Error to Macomb. (Canfield, J.) Argued June 6, 1890. Decided July 2, 1890.

Negligence case. Defendants bring error. Affirmed. The facts are stated in the opinion.

Eldredge & Spier, for appellants, contended:

1. There can be no possible question but that the accident would have been avoided by a little more caution on the part of the plaintiff; and the means of his doing so were within his observation and reach. Under such circumstances the court should have directed a verdict in favor of defendants; citing Palmer v. Harrison, 57 Mich. 183; Hutchins v. Sleigh Co., 61 Id. 252. 2. If plaintiff, in going in through the back door, saw that the trap-door was open, and yet undertook to pass, he assumed the risk of so doing. One who voluntarily exposes himself to an evident risk, caused by another's negligence, cannot recover for resultant injuries; citing Cook v. Johnston, 58 Mich. 437.

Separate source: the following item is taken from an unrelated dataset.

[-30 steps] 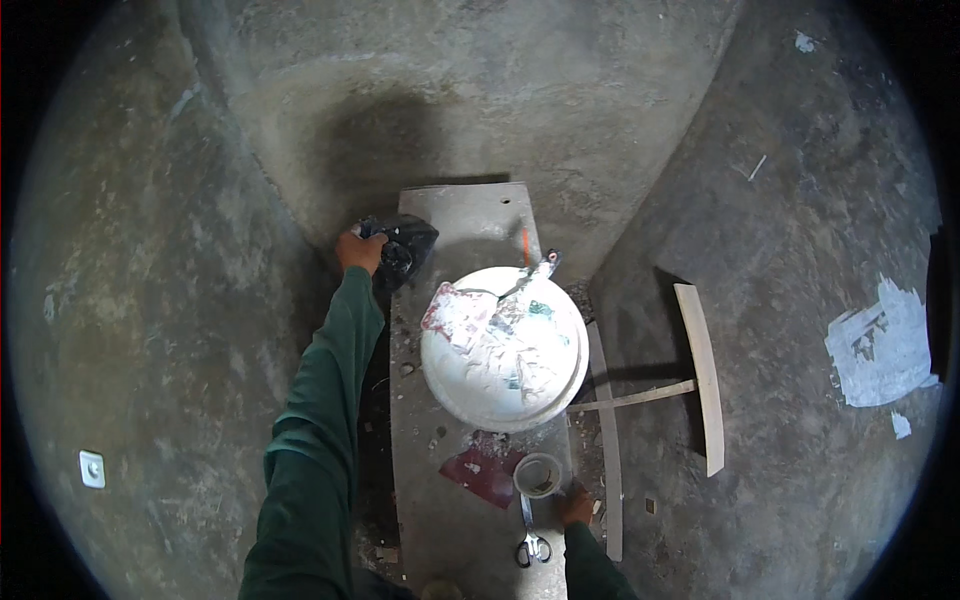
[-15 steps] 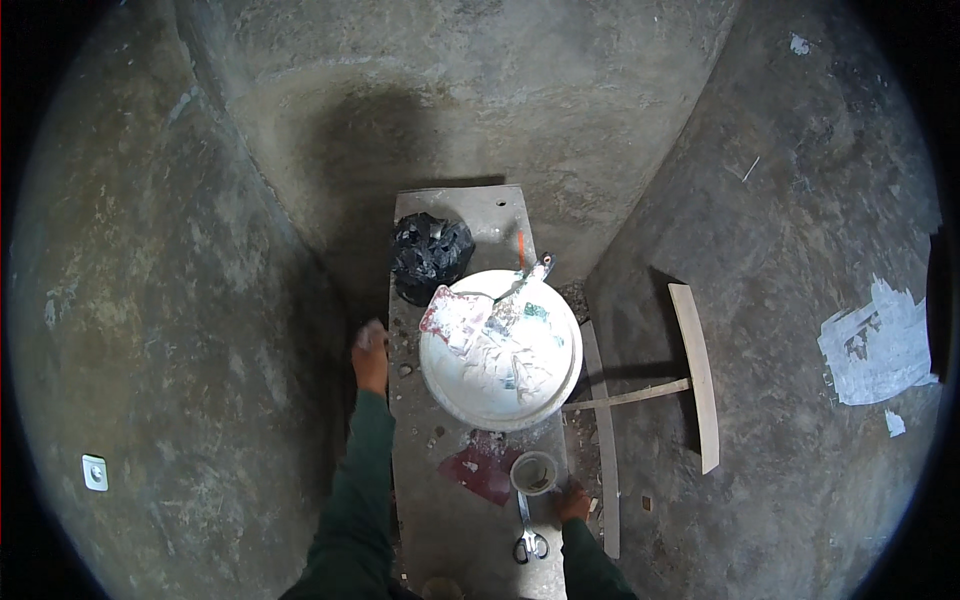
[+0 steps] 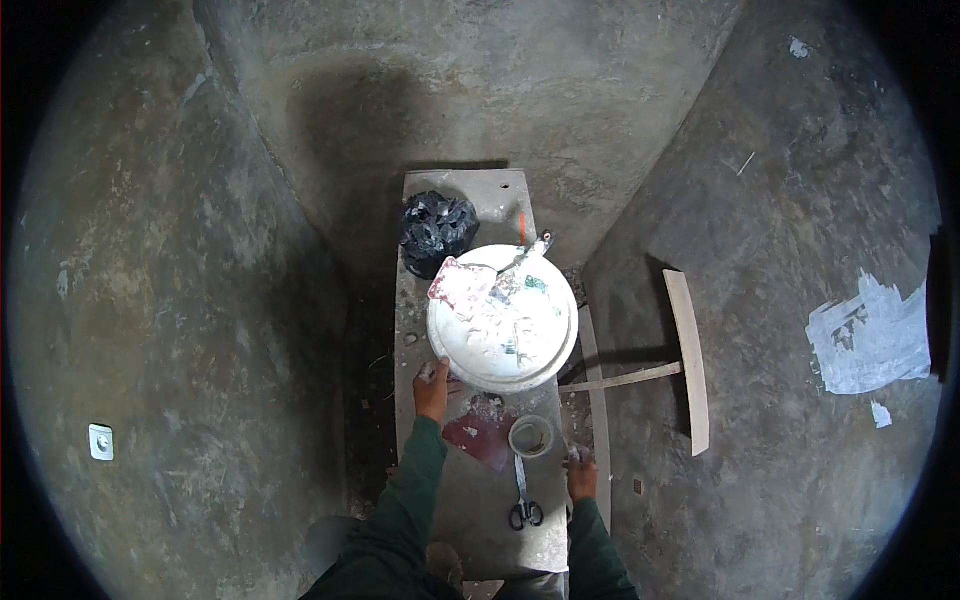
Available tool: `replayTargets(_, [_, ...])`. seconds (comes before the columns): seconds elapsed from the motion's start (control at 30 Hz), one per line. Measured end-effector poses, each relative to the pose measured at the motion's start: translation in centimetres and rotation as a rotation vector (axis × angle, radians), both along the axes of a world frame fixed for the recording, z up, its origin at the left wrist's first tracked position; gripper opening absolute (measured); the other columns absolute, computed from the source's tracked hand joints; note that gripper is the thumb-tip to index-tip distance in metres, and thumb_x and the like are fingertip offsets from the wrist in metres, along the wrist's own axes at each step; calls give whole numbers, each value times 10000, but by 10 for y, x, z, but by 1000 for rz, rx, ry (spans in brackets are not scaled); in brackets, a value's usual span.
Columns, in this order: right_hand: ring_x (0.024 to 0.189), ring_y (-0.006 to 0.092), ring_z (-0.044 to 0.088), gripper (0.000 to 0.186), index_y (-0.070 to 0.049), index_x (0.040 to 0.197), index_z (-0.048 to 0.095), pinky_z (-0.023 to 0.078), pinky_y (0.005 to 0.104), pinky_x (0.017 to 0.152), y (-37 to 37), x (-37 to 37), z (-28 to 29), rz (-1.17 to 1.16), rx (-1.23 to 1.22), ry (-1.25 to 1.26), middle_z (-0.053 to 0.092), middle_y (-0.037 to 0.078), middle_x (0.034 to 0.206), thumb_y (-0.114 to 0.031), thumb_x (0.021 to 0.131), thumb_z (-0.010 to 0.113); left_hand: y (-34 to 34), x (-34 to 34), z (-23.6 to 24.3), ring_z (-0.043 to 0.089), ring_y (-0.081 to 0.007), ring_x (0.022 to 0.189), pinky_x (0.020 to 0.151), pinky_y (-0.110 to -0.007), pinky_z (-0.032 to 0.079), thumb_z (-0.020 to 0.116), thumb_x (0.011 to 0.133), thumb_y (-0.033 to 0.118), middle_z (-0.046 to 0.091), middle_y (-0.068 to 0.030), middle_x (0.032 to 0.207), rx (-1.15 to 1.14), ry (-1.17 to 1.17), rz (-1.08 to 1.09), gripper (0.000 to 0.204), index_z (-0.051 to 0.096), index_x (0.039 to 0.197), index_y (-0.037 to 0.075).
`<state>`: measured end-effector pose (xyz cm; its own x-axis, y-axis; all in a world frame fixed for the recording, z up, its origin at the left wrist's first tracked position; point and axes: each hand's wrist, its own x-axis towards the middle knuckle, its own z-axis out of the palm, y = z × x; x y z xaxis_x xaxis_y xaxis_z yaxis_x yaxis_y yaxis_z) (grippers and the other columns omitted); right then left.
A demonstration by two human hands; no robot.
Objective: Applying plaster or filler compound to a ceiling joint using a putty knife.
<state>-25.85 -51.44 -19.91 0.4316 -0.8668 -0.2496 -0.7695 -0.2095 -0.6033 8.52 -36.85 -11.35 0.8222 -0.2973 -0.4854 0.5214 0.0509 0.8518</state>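
Rough grey walls [image 3: 350,130] stood around a long board [image 3: 450,545], where a white bucket [image 3: 515,340] sat near the middle, with a crumpled black bag [image 3: 438,232] beyond its left side and a dark red sheet [image 3: 478,442] on its near side. The left hand [image 3: 432,393], fingers bent, was at the bucket's near left rim, and the right hand [image 3: 581,476] was at the board's right edge; I cannot tell whether either gripped anything. Between them lay scissors [image 3: 521,492], blades toward a tape roll [image 3: 531,454].
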Motion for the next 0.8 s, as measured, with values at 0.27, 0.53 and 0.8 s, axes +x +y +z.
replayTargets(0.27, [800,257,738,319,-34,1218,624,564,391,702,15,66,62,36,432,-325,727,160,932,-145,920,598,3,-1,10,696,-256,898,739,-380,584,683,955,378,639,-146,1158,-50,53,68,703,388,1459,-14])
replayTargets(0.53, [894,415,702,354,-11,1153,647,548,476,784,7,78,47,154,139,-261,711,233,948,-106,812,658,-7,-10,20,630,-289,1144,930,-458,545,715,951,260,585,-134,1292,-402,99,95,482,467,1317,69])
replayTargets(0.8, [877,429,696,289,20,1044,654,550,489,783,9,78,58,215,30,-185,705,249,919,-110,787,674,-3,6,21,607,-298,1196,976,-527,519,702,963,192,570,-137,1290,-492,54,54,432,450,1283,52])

3. There is no negligence, in a legal sense, unless there is a violation of a legal duty to exercise care. The duty may exist as to some persons and not as to others, depending upon peculiar relations and circumstances; citing Larmore v. Iron Co., 101 N. Y. 391, 394; Parker v. Pub. Co., 69 Me. 173 (31 Am. Rep. 262); Railroad Co. v. Griffin, 100 Ind. 221 (50 Am. Rep. 783). 4. That a party going upon what he knows to be dangerous premises, with no care, with no regard for what he is doing, is guilty of contributory negligence, has been too well established by the decisions of this Court to require citation of authorities. The defendants were entitled to an instruction as to what would be negligence upon a state of facts fairly established by the evidence; citing Sword v. Keith, 31 Mich. 247; Comstock v. Norton, 36 Id. 277; People v. Cummins, 47 Id. 337; Mynning v. Railroad Co., 59 Id. 257.

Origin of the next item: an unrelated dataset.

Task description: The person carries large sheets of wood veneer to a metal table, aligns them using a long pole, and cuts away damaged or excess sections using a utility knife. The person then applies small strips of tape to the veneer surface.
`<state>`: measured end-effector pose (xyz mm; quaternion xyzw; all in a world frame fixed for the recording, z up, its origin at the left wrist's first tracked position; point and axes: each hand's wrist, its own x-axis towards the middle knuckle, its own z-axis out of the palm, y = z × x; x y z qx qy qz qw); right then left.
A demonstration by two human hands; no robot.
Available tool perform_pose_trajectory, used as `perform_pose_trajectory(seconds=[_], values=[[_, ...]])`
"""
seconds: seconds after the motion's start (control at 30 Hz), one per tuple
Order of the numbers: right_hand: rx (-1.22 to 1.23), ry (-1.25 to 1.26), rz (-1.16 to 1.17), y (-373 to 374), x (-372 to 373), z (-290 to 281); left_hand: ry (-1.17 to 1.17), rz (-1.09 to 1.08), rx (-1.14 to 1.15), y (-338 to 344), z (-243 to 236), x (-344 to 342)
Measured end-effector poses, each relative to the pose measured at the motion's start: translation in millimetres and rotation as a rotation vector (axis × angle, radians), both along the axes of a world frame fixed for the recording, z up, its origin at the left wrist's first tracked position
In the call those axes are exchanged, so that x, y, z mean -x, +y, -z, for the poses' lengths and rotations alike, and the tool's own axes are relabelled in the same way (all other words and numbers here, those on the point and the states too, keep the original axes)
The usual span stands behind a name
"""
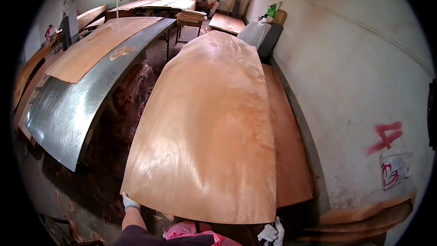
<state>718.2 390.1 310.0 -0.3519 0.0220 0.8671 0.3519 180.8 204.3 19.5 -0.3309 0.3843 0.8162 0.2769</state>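
Note:
A large, pale wooden veneer sheet (200, 123) fills the middle of the view, over a redder board (291, 164) that shows along its right side. My left hand (130, 202), in a white glove, grips the sheet's lower left corner with the fingertips partly behind it. My right hand (271, 231), also gloved, is at the bottom, just below the sheet's right corner, with its fingers wrapped round a dark, narrow object that I cannot make out well.
A metal-topped table (68, 118) with another veneer (95, 50) stands left, above scraps. A white wall (355, 73) runs along the right, with veneer strips (364, 218) at its foot. At the back are stacked boards (191, 16) and a bent-over person (209, 7).

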Motion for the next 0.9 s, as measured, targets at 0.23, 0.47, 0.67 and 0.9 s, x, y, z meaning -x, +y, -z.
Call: perform_pose_trajectory(seconds=[0.23,0.47,0.67,0.9], values=[[-0.010,-0.266,0.035,81,-90,6,0.115,0.066,-0.205,38,4,-42],[-0.147,-0.593,-0.044,164,-199,33,0.097,0.080,-0.130,104,-14,-139],[-0.327,-0.848,-0.178,204,-296,36,0.049,-0.002,-0.038,124,-18,-240],[-0.501,-1.163,-0.262,216,-355,23,0.008,0.054,-0.072,137,17,-325]])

John W. McGrath, for plaintiff, contended:

1. The duty of a landlord to his tenants to keep the way or ways to and from the portions occupied by them safe for travel has been repeatedly affirmed; citing Elliott v. Pray, 10 Allen, 378; Milford v. Holbrook, 9 Id. 17; Parker v. Pub. Co., 69 Me. 178; Readman v. Conway, 126 Mass. 374; Looney v. McLean, 129 Id.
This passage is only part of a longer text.